# Machine Learning - Exercise 2
The aim of the exercise is to get an overview of the basic capabilities of the Pandas, Matplotlib and Seaborn libraries for the Data analysis, Vizualization and Data Transformation

**Jupyter lab**

* Add code
* Add text
* Execute command
* Shortcuts (a, b, dd, Ctrl+Enter, Shift+Enter, x, c, v)

**Alternatives**

* Google Colab ([Colaboratory](https://colab.research.google.com/))
* Python scripts in VS Code

"![meme01](https://github.com/lowoncuties/VSB-FEI-Machine-Learning-Exercises/blob/main/images/fml_01_meme_01.png?raw=true)

## Import used packages

In [None]:
import pandas as pd # dataframes
import numpy as np # matrices and linear algebra
import matplotlib.pyplot as plt # plotting
import seaborn as sns # another matplotlib interface - styled and easier to use
import sklearn.preprocessing # library for data preprocessing

## Load data into Pandas DataFrame

In [None]:
df_full = pd.read_csv('datasets/ml_02/global_house_purchase_dataset.csv', sep=',')
df_full

## Show first 5 rows

## Show last 20 rows

## If we want to know if there are any missing values, the isna() function may render useful

## We can show summary of common statistical characteristic of the data using the describe() function

## 💡 Dataframe has several useful properties
    - shape
    - dtypes
    - columns
    - index

### Row and column count

### Datatypes of columns

### Column names

### Row index values

## We may want to work with just one column not the whole dataframe
- We will select only the price columns and save it to another variable

## Columns are called Pandas Series - it shares a common API with Pandas DataFrame
- 💡 Pandas is numpy-backed so we can use Series as standard numpy arrays without any issues using the .values property

## Find maximum price using Numpy and Pandas

## Data filtering using Pandas DataFrame
- There are several ways of filtering the data (similar logic to .Where() in C# or WHERE in SQL)
- 💡 We usually work with two indexers - .loc[] and .iloc[]

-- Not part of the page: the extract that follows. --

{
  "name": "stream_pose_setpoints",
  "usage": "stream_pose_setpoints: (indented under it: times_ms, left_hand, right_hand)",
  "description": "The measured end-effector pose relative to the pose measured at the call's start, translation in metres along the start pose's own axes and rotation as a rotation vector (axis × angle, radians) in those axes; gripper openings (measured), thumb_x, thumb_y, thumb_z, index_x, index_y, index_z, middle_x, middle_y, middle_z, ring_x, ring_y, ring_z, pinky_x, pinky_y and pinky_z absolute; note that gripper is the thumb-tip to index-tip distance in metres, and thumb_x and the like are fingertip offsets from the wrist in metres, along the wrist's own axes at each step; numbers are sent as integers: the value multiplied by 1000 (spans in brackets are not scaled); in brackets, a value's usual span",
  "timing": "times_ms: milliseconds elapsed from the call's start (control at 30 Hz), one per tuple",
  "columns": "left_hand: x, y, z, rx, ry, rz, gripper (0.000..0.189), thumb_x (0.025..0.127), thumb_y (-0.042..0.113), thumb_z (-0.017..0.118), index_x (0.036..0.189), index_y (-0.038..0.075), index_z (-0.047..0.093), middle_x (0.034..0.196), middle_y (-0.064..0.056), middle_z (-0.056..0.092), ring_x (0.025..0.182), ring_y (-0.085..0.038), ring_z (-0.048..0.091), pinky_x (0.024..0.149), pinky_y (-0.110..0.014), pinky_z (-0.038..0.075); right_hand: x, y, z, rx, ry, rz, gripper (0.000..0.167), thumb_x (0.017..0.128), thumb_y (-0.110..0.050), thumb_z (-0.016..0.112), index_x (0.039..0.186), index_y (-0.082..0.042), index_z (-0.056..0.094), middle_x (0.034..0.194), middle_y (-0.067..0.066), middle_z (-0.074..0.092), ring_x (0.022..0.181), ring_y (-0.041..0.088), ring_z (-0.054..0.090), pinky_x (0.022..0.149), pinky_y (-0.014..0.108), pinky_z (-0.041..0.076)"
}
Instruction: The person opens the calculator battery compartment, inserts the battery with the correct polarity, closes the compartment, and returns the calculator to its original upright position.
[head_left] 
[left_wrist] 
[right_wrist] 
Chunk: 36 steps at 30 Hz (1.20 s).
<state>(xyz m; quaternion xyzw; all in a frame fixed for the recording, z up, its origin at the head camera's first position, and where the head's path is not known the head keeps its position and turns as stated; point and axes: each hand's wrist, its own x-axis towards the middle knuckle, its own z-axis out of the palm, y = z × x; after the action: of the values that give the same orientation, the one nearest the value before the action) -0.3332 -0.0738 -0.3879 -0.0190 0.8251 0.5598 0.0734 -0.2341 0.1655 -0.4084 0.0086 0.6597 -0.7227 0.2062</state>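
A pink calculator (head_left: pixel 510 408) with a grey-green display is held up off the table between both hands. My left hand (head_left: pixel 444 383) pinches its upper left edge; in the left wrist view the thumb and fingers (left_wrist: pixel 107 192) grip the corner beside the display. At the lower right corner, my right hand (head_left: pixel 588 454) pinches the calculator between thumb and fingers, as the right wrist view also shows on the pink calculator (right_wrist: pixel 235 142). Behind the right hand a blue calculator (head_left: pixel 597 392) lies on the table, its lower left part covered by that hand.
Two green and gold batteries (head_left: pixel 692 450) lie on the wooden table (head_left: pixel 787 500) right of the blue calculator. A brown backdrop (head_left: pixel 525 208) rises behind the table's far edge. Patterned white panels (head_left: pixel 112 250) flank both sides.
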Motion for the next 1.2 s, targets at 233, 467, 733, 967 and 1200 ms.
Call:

### The .iloc[] indexer works with positional indexes - very close to the way of working with the raw arrays
### The .loc[] indexer works with column names and logical expressions

### Select all rows and 3rd column of dataframe

### Select all rows and LAST column of dataframe

### Select 4th to 10th row and all columns

### Select 2nd to 13th row and 3rd column

## Select only a subset of columns to a new dataframe
> ['Id', 'SalePrice','MSSubClass','BldgType','HouseStyle','OverallQual','OverallCond','YearBuilt','Heating','CentralAir','GrLivArea','BedroomAbvGr']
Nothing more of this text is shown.